*Instructions to follow*
One exact copy of the listing, minus the images, is the required answer.
**** Data segment ****
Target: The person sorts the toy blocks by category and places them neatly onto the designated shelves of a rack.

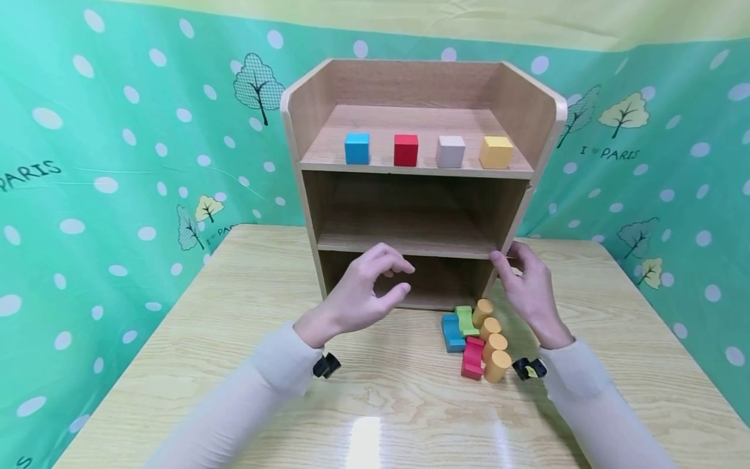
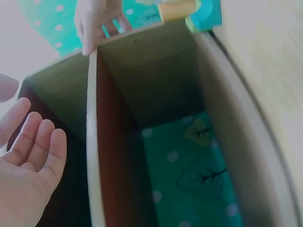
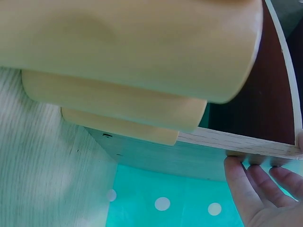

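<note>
A wooden shelf unit (image 1: 404,253) stands on the table with open compartments. My right hand (image 1: 530,290) holds its right side panel, thumb on the front edge; in the right wrist view the fingertips (image 3: 233,163) touch the panel's outer face. My left hand (image 1: 366,286) hovers before the lower compartment, fingers loosely bent, holding nothing. Between the hands, on the table, lie a green block (image 1: 465,322), a blue notched block (image 1: 452,333) and a red notched block (image 1: 472,358). Several orange-yellow cylinders (image 1: 497,366) stand in a row beside them.
On the top shelf sit a blue cube (image 1: 357,149), a red cube (image 1: 405,150), a pale grey cube (image 1: 450,152) and a yellow cube (image 1: 495,152). A green dotted curtain (image 1: 140,124) hangs behind the wooden table (image 1: 246,280).
</note>
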Demonstrator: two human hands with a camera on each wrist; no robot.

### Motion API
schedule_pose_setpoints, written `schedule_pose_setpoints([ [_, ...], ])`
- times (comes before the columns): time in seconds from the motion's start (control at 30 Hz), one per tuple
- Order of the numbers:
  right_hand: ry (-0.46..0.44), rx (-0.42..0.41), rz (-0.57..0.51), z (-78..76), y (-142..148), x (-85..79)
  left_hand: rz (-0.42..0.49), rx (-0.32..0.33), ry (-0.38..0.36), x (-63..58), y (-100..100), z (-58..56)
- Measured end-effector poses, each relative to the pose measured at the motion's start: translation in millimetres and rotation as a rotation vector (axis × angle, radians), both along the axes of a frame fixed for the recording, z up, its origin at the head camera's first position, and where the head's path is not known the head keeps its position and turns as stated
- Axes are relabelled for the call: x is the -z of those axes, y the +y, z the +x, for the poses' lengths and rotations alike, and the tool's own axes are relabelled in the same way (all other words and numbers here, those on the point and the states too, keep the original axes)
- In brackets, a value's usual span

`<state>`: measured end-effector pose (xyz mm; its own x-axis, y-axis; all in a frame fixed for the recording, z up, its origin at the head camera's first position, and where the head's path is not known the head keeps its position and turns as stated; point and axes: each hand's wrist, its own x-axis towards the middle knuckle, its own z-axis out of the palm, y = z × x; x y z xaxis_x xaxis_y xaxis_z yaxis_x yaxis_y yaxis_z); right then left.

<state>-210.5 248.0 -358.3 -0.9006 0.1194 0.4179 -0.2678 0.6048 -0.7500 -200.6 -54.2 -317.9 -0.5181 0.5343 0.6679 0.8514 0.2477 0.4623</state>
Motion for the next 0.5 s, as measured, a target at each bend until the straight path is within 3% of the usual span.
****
*Exercise solution*
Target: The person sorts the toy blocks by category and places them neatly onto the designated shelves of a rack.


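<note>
A wooden shelf unit (image 1: 404,253) stands on the table with open compartments. My right hand (image 1: 530,290) holds its right side panel, thumb on the front edge; in the right wrist view the fingertips (image 3: 233,163) touch the panel's outer face. My left hand (image 1: 366,286) hovers before the lower compartment, fingers loosely bent, holding nothing. Between the hands, on the table, lie a green block (image 1: 465,322), a blue notched block (image 1: 452,333) and a red notched block (image 1: 472,358). Several orange-yellow cylinders (image 1: 497,366) stand in a row beside them.
On the top shelf sit a blue cube (image 1: 357,149), a red cube (image 1: 405,150), a pale grey cube (image 1: 450,152) and a yellow cube (image 1: 495,152). A green dotted curtain (image 1: 140,124) hangs behind the wooden table (image 1: 246,280).
</note>
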Demonstrator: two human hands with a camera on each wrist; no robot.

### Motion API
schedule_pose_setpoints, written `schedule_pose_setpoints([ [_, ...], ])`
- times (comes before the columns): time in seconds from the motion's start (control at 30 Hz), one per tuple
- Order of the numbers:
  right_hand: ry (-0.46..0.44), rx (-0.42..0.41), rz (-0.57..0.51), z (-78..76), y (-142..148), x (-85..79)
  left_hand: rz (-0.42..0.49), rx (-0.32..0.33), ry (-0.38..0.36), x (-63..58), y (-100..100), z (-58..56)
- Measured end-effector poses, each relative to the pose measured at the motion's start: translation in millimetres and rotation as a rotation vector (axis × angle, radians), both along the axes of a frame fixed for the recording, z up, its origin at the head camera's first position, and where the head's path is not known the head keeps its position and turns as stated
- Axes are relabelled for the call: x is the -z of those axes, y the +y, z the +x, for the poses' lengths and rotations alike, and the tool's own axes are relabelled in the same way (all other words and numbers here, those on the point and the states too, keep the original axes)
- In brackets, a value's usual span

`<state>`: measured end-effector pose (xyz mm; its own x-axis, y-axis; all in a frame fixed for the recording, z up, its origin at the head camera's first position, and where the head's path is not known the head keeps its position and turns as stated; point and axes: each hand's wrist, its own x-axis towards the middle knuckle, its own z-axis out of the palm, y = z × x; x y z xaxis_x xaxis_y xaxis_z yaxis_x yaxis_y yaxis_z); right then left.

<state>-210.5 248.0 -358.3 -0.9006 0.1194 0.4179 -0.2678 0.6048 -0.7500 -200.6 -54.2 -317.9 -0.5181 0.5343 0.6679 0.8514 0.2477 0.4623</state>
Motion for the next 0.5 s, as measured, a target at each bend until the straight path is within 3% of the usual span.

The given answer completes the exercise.